» **What you should do**: With the records below as input, work out how many lines include the word "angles". Give only the number.

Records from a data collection
· · · ·
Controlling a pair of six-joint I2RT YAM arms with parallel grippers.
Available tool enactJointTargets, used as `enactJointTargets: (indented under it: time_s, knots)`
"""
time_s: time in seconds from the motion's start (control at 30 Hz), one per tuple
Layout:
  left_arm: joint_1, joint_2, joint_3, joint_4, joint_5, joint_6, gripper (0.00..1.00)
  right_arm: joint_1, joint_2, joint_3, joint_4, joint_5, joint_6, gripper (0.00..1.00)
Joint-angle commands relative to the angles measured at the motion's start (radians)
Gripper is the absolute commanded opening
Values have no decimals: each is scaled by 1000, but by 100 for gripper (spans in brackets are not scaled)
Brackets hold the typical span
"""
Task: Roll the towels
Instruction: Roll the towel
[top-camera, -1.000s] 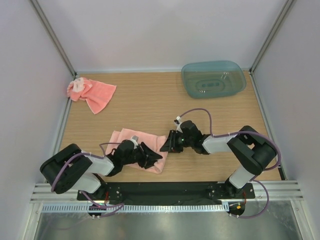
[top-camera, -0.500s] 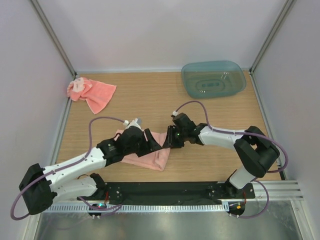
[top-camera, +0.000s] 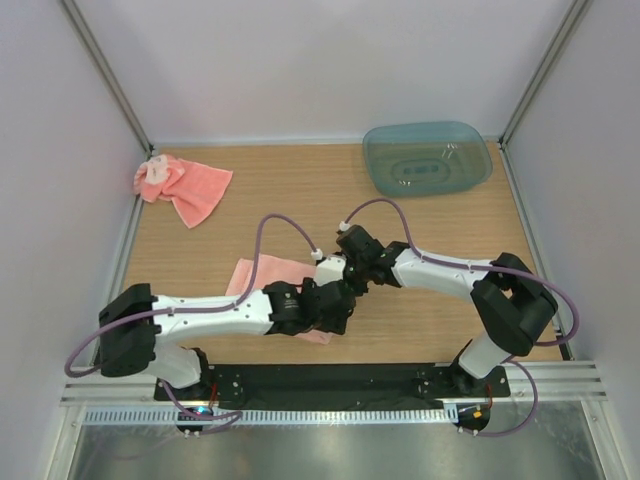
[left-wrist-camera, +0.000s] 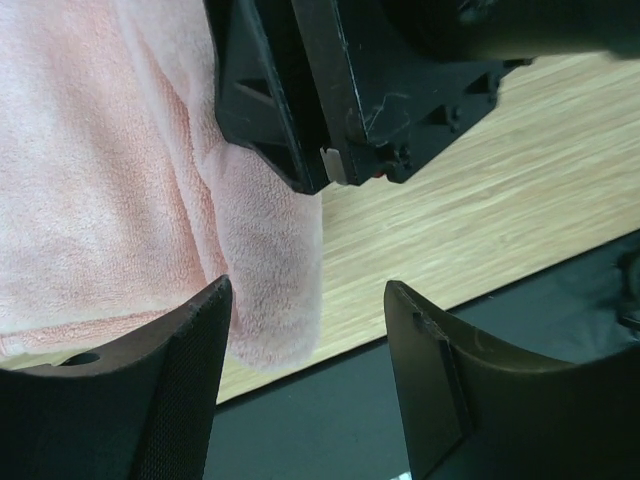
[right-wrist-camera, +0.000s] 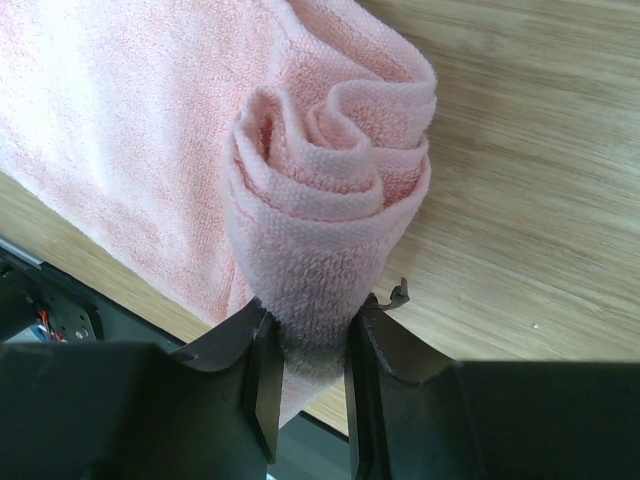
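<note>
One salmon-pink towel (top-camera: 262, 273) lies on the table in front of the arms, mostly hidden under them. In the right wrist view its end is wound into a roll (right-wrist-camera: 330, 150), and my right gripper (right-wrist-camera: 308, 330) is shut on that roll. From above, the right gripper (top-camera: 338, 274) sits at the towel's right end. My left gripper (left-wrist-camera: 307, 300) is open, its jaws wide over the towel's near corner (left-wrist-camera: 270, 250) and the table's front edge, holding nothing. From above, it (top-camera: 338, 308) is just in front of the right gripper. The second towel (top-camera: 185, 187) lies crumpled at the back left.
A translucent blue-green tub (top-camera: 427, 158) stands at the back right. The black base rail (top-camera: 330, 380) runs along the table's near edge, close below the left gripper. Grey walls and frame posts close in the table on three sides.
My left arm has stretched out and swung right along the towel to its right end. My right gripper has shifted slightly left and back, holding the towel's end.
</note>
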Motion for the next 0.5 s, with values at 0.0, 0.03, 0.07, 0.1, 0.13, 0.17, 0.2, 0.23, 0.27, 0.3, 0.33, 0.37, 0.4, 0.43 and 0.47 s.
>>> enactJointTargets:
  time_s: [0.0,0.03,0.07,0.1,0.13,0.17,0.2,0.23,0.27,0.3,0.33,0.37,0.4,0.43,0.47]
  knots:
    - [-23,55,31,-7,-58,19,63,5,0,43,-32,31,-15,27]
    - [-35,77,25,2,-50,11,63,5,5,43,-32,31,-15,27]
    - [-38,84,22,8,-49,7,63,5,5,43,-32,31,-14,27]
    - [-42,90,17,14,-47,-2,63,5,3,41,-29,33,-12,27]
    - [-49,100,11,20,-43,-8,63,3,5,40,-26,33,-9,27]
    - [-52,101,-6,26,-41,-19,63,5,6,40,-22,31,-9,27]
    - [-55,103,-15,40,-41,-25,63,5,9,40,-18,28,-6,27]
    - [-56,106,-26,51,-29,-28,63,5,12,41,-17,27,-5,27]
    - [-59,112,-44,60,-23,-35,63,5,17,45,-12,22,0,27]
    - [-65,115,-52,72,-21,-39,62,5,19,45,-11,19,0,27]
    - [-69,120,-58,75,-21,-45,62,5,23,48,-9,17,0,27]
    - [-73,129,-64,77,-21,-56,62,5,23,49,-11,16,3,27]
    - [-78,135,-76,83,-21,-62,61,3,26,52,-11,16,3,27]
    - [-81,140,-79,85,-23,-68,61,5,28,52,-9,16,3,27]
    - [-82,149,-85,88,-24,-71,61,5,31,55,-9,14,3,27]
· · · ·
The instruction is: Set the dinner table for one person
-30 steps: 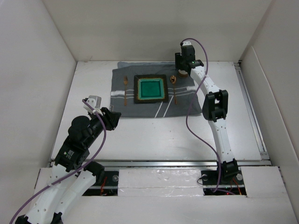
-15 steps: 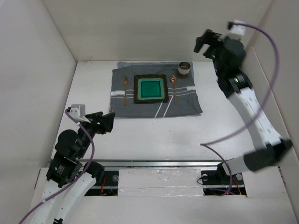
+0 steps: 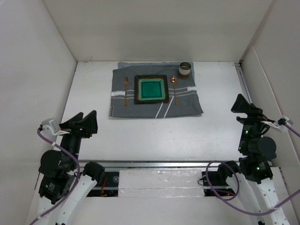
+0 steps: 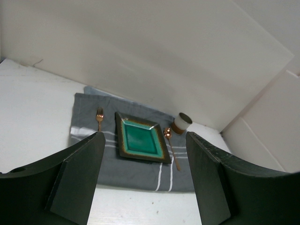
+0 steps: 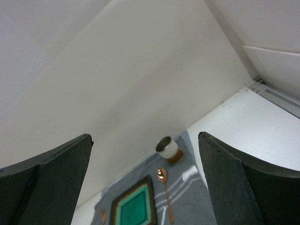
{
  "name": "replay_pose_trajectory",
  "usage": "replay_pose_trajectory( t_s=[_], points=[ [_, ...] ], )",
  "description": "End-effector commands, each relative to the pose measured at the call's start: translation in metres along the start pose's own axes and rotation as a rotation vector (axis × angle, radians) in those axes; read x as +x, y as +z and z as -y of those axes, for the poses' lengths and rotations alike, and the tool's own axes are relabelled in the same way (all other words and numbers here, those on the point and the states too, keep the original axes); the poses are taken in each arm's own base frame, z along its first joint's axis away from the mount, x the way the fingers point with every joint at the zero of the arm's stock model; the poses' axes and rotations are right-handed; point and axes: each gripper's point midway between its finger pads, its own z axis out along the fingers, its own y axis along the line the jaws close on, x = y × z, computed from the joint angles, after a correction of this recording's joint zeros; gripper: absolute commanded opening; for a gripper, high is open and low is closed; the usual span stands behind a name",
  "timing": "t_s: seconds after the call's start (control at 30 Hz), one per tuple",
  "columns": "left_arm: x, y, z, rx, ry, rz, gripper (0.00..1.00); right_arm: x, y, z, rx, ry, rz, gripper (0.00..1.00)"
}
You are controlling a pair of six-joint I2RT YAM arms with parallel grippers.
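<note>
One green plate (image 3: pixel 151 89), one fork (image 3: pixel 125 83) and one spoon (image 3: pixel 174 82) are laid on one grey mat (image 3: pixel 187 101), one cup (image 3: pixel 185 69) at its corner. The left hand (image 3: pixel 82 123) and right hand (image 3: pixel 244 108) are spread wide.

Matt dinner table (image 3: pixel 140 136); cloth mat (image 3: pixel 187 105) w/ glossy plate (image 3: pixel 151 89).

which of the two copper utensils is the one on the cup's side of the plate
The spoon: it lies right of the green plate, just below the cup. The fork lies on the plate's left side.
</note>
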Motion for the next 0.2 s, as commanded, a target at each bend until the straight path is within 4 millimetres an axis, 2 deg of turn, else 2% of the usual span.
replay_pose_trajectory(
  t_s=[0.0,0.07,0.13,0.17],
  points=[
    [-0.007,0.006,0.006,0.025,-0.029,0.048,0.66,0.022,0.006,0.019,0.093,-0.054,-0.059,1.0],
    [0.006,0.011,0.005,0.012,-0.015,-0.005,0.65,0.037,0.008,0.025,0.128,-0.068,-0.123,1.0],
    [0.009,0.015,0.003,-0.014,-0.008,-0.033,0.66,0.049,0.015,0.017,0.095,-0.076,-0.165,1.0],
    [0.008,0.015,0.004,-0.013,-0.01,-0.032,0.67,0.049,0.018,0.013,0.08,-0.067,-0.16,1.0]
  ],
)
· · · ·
» **Task response**: 2